• Task goal: Reproduce word for word, from the entries below, the line with "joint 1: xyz", the line with "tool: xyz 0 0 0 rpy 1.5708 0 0", and every line between them, and nothing more.

• Records for the task:
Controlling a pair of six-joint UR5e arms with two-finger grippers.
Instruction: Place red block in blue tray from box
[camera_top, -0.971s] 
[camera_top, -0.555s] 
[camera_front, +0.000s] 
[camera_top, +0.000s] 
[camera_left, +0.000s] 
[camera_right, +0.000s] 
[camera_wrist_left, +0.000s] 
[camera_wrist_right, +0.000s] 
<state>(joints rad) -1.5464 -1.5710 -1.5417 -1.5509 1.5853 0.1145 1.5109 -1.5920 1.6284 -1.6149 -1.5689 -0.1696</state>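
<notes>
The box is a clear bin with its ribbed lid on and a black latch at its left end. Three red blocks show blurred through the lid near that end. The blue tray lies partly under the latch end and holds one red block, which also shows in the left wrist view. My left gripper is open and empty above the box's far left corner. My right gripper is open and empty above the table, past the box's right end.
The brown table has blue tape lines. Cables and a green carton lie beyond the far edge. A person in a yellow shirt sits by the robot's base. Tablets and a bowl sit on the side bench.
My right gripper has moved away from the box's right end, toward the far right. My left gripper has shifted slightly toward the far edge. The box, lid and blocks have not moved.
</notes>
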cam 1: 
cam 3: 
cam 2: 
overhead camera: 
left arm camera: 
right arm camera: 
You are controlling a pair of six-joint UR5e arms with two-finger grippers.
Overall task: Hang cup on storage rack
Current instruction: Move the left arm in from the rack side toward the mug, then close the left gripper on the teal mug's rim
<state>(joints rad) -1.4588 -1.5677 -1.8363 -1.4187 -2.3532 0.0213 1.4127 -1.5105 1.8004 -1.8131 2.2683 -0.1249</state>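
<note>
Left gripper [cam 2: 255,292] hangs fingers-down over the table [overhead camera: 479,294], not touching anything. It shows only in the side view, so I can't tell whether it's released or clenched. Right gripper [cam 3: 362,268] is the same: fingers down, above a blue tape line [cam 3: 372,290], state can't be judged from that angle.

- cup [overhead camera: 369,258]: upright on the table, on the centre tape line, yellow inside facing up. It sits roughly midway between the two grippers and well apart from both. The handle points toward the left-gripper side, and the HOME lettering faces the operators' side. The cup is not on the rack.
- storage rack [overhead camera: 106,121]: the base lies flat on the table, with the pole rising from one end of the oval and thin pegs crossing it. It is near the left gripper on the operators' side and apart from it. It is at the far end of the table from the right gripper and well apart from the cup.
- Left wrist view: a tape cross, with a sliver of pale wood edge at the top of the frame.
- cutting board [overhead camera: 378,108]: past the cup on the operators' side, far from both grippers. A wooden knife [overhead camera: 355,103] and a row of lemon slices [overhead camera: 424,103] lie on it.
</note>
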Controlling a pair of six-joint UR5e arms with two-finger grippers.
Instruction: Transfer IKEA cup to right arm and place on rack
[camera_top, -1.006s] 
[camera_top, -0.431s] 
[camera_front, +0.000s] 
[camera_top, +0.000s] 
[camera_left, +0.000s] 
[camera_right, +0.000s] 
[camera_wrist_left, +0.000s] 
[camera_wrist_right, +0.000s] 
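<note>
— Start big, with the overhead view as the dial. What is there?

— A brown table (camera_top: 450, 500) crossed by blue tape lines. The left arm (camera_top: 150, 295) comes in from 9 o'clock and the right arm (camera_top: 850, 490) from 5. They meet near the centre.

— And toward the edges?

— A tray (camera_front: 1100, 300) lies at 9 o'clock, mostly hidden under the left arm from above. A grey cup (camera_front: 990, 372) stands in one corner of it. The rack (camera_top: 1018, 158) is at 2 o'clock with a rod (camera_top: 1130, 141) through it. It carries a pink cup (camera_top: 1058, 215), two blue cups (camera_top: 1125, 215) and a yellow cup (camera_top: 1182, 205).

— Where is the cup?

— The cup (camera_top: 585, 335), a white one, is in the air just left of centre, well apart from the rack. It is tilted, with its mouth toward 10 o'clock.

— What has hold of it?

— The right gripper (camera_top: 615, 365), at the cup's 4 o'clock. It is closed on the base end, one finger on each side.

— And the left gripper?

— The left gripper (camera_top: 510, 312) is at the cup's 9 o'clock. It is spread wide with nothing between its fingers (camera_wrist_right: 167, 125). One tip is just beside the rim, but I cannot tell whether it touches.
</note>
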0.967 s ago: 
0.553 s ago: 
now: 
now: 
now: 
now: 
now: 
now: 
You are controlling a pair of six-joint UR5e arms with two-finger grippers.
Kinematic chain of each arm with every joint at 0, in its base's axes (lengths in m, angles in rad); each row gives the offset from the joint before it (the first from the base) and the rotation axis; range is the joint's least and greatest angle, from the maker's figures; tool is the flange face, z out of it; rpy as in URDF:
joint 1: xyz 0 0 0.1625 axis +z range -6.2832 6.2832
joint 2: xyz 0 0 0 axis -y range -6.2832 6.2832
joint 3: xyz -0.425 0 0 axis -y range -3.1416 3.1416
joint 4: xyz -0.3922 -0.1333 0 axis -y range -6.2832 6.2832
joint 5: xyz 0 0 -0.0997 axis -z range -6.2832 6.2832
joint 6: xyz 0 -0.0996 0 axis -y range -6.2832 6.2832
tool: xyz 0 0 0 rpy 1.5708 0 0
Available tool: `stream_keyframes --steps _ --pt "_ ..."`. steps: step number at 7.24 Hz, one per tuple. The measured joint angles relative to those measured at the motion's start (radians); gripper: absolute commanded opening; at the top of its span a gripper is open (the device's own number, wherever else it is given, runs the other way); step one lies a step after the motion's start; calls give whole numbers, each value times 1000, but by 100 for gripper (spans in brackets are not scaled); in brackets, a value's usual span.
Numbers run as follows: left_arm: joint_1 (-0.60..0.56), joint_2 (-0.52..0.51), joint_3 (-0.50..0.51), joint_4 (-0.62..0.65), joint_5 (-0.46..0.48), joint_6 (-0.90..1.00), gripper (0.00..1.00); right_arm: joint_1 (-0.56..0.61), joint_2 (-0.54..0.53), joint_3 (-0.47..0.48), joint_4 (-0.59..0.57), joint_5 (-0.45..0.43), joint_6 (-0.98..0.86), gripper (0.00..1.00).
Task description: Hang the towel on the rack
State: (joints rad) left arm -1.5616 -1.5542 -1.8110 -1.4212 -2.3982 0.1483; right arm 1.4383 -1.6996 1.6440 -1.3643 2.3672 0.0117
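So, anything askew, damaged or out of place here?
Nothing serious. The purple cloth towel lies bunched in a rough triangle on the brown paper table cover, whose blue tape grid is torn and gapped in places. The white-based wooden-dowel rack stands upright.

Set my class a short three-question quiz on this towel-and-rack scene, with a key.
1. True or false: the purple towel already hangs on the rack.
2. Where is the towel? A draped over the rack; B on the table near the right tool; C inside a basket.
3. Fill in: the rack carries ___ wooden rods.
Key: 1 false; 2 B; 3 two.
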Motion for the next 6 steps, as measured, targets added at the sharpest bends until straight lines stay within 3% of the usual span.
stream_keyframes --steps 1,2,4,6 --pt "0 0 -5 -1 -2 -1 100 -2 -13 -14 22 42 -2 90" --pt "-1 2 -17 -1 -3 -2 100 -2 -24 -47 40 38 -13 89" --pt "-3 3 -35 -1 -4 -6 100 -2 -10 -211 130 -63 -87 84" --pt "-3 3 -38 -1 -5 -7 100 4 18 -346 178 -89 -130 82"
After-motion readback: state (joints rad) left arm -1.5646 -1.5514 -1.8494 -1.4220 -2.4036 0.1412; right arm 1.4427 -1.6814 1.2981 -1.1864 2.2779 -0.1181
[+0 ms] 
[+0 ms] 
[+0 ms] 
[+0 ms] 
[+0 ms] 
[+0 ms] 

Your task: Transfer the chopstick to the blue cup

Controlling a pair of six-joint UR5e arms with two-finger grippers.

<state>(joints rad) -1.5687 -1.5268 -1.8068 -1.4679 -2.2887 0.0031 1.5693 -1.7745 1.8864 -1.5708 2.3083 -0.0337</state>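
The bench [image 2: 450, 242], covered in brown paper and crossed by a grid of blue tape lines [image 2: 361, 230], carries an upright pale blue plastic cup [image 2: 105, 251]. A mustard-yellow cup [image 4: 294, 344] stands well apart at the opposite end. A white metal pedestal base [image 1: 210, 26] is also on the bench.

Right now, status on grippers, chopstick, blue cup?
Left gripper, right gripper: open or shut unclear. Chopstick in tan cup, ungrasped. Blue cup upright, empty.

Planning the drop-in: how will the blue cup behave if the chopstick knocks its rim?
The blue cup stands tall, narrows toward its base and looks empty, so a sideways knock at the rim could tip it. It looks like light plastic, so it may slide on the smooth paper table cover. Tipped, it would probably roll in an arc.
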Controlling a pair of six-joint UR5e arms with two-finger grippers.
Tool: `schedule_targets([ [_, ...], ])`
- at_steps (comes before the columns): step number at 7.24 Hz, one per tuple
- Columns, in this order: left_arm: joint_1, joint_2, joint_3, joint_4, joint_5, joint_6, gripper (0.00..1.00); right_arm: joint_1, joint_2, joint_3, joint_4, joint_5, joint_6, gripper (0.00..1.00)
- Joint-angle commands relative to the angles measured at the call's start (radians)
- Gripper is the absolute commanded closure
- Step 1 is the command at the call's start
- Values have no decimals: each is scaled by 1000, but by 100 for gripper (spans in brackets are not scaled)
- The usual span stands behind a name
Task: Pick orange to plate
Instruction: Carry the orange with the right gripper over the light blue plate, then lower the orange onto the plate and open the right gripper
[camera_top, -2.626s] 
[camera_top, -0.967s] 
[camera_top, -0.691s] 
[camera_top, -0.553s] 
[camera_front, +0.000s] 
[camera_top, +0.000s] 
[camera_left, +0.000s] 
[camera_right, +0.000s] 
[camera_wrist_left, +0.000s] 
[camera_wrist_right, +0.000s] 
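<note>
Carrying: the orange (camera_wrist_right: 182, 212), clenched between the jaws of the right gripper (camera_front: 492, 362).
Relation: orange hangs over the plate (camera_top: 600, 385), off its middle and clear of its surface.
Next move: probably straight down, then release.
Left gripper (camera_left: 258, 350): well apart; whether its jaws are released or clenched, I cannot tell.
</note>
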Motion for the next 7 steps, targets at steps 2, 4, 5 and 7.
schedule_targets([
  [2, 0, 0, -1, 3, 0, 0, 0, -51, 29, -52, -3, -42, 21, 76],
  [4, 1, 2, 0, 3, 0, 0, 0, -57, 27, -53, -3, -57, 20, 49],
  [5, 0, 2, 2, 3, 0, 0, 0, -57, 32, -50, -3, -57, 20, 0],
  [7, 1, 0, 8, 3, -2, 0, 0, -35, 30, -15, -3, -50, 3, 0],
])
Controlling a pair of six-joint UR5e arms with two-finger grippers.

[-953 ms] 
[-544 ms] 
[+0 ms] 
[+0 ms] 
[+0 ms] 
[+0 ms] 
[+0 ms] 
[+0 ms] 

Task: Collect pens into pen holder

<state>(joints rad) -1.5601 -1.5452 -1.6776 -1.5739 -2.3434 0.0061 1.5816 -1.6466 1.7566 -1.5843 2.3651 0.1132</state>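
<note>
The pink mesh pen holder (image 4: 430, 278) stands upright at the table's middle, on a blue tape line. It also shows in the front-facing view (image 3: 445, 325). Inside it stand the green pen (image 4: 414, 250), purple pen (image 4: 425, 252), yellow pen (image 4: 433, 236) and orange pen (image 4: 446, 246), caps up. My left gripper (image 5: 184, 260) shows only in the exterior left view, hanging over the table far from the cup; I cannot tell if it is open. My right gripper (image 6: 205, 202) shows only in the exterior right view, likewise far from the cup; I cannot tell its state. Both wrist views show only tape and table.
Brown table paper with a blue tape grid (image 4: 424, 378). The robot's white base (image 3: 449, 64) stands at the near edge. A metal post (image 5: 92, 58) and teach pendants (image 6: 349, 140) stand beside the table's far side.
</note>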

• Result for this task:
joint 1: xyz 0 0 0.1625 axis +z range -6.2832 6.2832
joint 2: xyz 0 0 0 axis -y range -6.2832 6.2832
joint 3: xyz -0.425 0 0 axis -y range -3.1416 3.1416
joint 4: xyz -0.3922 -0.1333 0 axis -y range -6.2832 6.2832
joint 5: xyz 0 0 -0.0997 axis -z range -6.2832 6.2832
joint 6: xyz 0 -0.0996 0 axis -y range -6.2832 6.2832
tool: xyz 0 0 0 rpy 1.5708 0 0

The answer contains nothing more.